C. According to the above facts, the adoption consent of the defendants and the non-party 2 were intended to adopt the defendants to the non-party 1, and the non-party 2 and the non-party 1 also intended to adopt the defendants. Since the non-party 2 and the non-party 1 have been divorced, the adoption has been actually maintained a pro-friendly community relationship between the non-party 2 and the non-party 1 and the defendants. Thus, the report of birth against the defendants was made by the non-party 2 and the non-party 1 as the intent to establish a relationship with the defendants. Thus, even though the above birth was found in the form of the adoption, the adoption becomes effective, and the two-child relationship was established between the defendants and the non-party 1. Thus, the relationship between the two-child and the non-party 1 can be resolved by the dissolution of the adoptive relationship. Thus, the false child's birth report in this case can not be justified as the plaintiffs' claim to cancel the adoption relation with the parent-child relationship under the law.

2. Judgment on the conjunctive claim

A. The plaintiffs are the conjunctive claim of this case.
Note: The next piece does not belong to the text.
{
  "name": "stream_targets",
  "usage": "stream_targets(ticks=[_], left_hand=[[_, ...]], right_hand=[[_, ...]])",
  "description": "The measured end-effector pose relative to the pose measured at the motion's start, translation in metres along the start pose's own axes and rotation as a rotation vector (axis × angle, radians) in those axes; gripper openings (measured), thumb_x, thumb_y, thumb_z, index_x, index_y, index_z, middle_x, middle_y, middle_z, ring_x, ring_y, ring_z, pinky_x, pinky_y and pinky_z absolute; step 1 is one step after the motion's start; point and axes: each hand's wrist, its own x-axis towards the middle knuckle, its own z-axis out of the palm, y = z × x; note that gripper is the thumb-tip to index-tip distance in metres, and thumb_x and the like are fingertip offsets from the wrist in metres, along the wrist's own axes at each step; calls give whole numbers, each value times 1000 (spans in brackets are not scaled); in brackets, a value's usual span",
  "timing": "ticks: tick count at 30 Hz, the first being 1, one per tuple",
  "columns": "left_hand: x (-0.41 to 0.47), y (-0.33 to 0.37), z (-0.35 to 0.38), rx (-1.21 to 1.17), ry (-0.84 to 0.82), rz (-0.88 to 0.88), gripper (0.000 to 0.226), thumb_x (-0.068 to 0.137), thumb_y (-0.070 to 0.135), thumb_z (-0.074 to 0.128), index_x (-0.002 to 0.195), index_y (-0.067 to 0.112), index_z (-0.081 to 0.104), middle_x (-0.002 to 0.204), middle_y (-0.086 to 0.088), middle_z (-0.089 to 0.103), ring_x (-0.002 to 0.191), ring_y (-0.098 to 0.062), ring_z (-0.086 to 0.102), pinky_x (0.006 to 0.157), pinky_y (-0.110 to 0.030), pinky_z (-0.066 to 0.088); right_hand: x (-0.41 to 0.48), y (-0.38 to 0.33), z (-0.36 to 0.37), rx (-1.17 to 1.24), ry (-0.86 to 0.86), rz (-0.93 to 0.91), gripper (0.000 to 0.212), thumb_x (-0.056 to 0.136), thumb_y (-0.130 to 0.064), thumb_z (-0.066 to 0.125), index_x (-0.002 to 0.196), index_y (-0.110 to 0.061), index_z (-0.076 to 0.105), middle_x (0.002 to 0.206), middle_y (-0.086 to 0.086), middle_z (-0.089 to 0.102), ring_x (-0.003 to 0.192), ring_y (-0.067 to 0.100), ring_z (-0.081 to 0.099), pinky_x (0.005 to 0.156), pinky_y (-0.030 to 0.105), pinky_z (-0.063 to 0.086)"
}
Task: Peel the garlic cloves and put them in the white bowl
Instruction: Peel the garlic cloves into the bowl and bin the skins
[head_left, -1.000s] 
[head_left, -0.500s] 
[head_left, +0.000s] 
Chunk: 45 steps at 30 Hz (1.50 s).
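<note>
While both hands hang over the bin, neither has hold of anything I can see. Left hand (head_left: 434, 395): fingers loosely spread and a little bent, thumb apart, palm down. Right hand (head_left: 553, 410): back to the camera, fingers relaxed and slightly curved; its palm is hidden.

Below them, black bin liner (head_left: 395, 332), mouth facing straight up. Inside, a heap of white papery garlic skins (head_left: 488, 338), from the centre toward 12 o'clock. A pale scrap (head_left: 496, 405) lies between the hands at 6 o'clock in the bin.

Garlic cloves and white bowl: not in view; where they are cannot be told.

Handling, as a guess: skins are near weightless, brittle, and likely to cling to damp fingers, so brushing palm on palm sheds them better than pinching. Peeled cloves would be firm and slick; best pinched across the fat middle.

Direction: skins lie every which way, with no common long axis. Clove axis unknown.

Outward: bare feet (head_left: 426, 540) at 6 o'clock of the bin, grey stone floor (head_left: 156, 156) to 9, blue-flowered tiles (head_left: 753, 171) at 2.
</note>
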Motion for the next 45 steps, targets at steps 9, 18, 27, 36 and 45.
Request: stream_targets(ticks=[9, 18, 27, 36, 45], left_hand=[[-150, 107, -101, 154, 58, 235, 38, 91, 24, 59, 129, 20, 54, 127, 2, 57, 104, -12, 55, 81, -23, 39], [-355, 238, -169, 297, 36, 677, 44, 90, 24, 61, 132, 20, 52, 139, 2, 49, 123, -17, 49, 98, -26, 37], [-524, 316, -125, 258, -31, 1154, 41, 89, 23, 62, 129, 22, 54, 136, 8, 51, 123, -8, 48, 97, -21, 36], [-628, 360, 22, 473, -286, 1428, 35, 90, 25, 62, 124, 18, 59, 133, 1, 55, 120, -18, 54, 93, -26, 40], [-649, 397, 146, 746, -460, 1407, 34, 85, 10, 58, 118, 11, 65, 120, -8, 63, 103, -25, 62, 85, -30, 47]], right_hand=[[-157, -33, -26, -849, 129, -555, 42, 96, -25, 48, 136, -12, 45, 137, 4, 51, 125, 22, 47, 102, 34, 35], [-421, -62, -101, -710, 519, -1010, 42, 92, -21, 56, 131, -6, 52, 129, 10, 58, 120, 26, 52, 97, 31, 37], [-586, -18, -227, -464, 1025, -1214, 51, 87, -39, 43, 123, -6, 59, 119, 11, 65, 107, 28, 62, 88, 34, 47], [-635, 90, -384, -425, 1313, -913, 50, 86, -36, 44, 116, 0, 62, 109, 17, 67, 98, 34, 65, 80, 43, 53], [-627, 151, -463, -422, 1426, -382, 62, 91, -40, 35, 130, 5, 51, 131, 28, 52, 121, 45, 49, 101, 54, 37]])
The above non-party 1 demanded that the non-party 2, who is the husband, should be registered as the husband of this case as the non-party 1, and did not refuse it only against his own will. After that, the non-party 2 did not unilaterally report the defendant 2 as the father of this case. Thus, the non-party 1 did not intend to adopt the defendants. Since the non-party 1 did not intend to adopt the defendants, the non-party 1 and the non-party 1 did not have any adoptive relation. Thus, the defendants and the non-party 1 claim to confirm it, but the non-party 1 and the defendants were established as the two mother-child relationship. Thus, the above plaintiffs' assertion is without merit.

B. Furthermore, even if the two-child relationship was established between Nonparty 1 and the Defendants, the two-child relationship shall be extinguished if the two-child relationship was divorced by the adoptive parent and the two-child relationship became extinct. Thus, Nonparty 1 asserts that the two-child relationship between Nonparty 1 and the Defendants was extinguished since Nonparty 2 divorced from Nonparty 2 on February 17, 1984 and Nonparty 2 left Nonparty 2’sA.

However, the extinction of the relationship due to adoption shall terminate only due to the annulment or dissolution of adoption, and the issue of whether the adoptive parent is in the same family register shall not affect any effect on the adoption relationship. Therefore, the above assertion by the plaintiffs is without merit.

3. Conclusion

Therefore, all of the plaintiffs' primary and conjunctive claims of this case are dismissed as they are without merit. It is so decided as per Disposition.